§ **To do**:
Reproduce exactly the lines below from the one containing "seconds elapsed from" through the one containing "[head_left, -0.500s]", including both, and nothing else.

-------- Data excerpt --------

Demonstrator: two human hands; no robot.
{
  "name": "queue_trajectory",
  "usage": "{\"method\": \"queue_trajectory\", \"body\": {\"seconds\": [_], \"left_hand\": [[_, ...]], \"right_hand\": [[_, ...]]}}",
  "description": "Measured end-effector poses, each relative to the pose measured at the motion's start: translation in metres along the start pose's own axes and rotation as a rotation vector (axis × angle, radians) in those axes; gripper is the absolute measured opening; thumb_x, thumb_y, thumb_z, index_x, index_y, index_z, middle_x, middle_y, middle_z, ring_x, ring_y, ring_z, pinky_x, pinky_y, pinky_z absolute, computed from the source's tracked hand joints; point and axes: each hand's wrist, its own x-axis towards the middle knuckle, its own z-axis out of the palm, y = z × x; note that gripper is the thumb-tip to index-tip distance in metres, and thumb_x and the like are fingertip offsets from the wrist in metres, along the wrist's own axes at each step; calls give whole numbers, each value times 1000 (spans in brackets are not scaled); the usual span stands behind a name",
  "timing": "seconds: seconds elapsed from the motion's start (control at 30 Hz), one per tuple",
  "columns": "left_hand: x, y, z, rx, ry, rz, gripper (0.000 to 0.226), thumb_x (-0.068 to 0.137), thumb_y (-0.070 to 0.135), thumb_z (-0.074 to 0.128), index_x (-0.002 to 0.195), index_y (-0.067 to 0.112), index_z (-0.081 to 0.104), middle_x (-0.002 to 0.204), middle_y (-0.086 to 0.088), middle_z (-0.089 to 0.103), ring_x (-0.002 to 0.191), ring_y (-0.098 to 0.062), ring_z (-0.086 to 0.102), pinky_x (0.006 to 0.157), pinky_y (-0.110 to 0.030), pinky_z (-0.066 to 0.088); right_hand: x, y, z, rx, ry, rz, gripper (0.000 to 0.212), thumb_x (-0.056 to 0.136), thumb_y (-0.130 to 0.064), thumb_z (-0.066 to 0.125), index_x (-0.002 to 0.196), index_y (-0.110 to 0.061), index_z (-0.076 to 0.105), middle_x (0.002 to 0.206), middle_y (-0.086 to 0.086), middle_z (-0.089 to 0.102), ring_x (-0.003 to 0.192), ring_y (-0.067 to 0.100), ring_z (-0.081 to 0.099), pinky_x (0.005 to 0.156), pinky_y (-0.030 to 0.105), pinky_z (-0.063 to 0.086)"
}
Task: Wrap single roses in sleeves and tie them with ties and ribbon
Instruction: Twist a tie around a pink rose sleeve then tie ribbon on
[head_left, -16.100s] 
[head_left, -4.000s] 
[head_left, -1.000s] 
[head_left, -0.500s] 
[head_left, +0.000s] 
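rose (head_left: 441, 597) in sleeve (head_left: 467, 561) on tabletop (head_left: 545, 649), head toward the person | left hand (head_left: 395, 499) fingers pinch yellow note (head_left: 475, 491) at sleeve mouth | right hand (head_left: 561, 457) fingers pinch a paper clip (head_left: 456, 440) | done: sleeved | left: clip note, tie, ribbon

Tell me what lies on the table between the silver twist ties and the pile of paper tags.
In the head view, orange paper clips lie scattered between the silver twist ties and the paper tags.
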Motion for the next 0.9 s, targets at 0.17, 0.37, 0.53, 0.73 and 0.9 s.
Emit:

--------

§ **Solution for this problem**:
  "timing": "seconds: seconds elapsed from the motion's start (control at 30 Hz), one per tuple",
  "columns": "left_hand: x, y, z, rx, ry, rz, gripper (0.000 to 0.226), thumb_x (-0.068 to 0.137), thumb_y (-0.070 to 0.135), thumb_z (-0.074 to 0.128), index_x (-0.002 to 0.195), index_y (-0.067 to 0.112), index_z (-0.081 to 0.104), middle_x (-0.002 to 0.204), middle_y (-0.086 to 0.088), middle_z (-0.089 to 0.103), ring_x (-0.002 to 0.191), ring_y (-0.098 to 0.062), ring_z (-0.086 to 0.102), pinky_x (0.006 to 0.157), pinky_y (-0.110 to 0.030), pinky_z (-0.066 to 0.088); right_hand: x, y, z, rx, ry, rz, gripper (0.000 to 0.212), thumb_x (-0.056 to 0.136), thumb_y (-0.130 to 0.064), thumb_z (-0.066 to 0.125), index_x (-0.002 to 0.196), index_y (-0.110 to 0.061), index_z (-0.076 to 0.105), middle_x (0.002 to 0.206), middle_y (-0.086 to 0.086), middle_z (-0.089 to 0.102), ring_x (-0.003 to 0.192), ring_y (-0.067 to 0.100), ring_z (-0.081 to 0.099), pinky_x (0.005 to 0.156), pinky_y (-0.030 to 0.105), pinky_z (-0.063 to 0.086)"
}
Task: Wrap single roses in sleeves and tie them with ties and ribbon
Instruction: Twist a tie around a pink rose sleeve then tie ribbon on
[head_left, -16.100s] 
[head_left, -4.000s] 
[head_left, -1.000s] 
[head_left, -0.500s] 

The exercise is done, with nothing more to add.